The cavern floor rumbled beneath Ellac’s feet as he started again after Titius. The ancient wood of the tunnel supports had already decayed for millennia beyond a trustable stability without the help of the explosion that now had caused them to collapse. In an instant, the tunnel mouth before the Sith sealed itself again in stone and rubble, cutting him off from his pursuit of his Apprentice.
Ellac’s solitary eye seethed as he stared at the last of the falling stones, his focus still locked on Titius’s presence on the other side. “That’s it. Keep running…”
Brushing the dust from the shoulder of his cloak and swallowing the growing sting in his throat from the earlier gas, he turned back to his assassin droid behind him as it sat up from the ground. “Get up,” Ellac said, looking down at the droid.
Its sinister yellow photoreceptors seemed to glare up at him. “Query: Have you ever had your circuits shorted by an electro-magnetic pulse, Master? It is most unpleasant.” Despite the complaint, the HK unit pushed itself to its feet.
“I have, actually,” Ellac said, knocking the knuckles of his metal hand on the droid’s chassis. “Now, if you’re done complaining, our prey is escaping.”
“Statement: Based on the schematics I downloaded from one of the arena terminals, I estimate that we have ascended less than half of the total length of the mine,” HK said, readying his blaster. “This tunnel leads back to the central shaft, but since your former pupil caused this portion to cave in, we will have to double back.”

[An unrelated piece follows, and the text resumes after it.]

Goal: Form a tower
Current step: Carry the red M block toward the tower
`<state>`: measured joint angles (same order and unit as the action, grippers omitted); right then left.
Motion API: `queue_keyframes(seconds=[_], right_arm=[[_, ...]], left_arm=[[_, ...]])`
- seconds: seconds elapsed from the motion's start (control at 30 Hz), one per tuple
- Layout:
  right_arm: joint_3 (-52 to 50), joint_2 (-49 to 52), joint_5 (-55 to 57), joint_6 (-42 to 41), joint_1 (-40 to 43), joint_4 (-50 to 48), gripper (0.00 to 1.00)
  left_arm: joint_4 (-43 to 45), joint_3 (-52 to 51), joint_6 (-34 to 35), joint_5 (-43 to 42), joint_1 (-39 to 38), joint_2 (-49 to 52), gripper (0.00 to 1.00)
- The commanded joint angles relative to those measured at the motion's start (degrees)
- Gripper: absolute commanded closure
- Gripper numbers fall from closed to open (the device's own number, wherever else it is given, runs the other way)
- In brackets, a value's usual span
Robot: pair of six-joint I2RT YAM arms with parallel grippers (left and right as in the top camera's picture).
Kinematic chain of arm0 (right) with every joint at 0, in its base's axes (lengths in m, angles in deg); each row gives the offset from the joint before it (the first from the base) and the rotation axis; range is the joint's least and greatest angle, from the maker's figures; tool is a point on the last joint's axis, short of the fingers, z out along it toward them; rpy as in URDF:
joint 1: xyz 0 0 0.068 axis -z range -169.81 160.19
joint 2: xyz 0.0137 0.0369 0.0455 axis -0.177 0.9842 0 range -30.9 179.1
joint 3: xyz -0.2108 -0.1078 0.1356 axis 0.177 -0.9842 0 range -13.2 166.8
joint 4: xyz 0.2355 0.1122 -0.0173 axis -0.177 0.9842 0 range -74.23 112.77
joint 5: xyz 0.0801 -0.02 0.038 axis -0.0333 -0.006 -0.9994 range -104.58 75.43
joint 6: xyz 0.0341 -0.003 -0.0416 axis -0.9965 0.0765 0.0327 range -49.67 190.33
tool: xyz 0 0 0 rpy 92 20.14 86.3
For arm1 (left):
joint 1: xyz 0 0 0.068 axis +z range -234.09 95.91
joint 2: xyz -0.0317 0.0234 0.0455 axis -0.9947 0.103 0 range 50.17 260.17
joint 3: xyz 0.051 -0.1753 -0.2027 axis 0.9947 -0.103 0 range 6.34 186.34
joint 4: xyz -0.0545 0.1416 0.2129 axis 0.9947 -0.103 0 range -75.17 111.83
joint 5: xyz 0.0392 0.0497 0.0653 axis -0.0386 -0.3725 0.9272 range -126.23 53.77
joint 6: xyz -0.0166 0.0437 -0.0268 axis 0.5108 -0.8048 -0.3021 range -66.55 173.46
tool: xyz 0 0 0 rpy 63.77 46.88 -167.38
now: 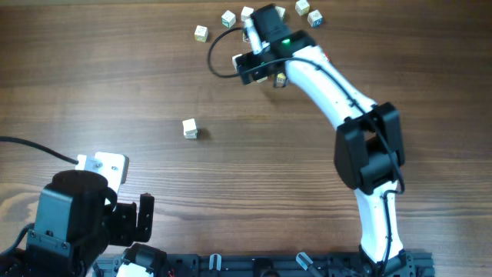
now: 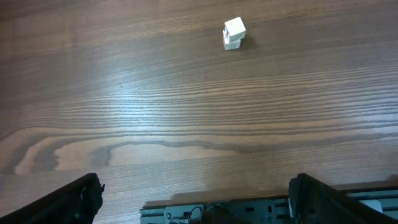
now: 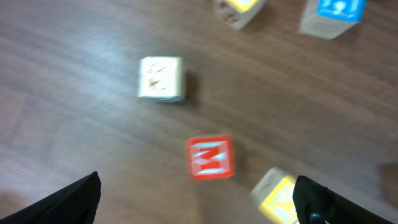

Racing to make up for lost time, Ellac and HK-51 traced their steps back until they emerged again into the central shaft of the mine where the pulleys and service droids continued to operate just as they had before.
“Scan for life signs in the higher levels of the shaft,” Ellac said, looking up towards the swarm of Holocam drones that hovered above them.
“Statement: My scanners were not designed with such a large range in mind and will undoubtedly be as ineffective as your own vision.”
“Eighty-Six Thousand credits wasted on a useless droid,” Ellac muttered as he held his upward glare, studying the different ledges and wooden cross-beams that he might be able to scale.
HK-51 reeled at its master’s words, sharply turning to face him. “Objection: ‘Useless’?! I am the result of thousands of years of refined engineering and programming! ‘Useless’ would be better used to describe an incompetent master, unable to properly utilize my many assassination protocols.”
Ellac clamped his teeth together, throat aching with anger and dioxis burns. “Just shut up and find Titius.” Without waiting for his droid’s inevitable ‘Commentary:’, the Sith crouched low, compounding the Force within his body as he leapt several levels up onto an suspended crossing of a minecart rail overhead.
Pushing all other distractions and thoughts from his mind, Ellac paused, settling back into the hunt. Tuning his senses to the finer details of the world around him, he peered into the shadows of the nearby tunnel mouths, head on a swivel, listening for any sign or indication of Titius’ presence. “Come on, Titius!,” he yelled up into the shaft.
Nothing.
Ellac clipped his offhand saber to the back of his belt, exchanging it for a small, square device that fit in his palm. Looking back up at the holocam drones above him, Ellac called out again. “We both know how this is going to end. Why delay it?”
Behind him, from a higher ledge that split into two separate tunnels, a stone clattered to the ground. Without hesitation, Ellac hurled his active lightsaber up toward the edge, the red blade spiraling through the air in a blur, but it met only air.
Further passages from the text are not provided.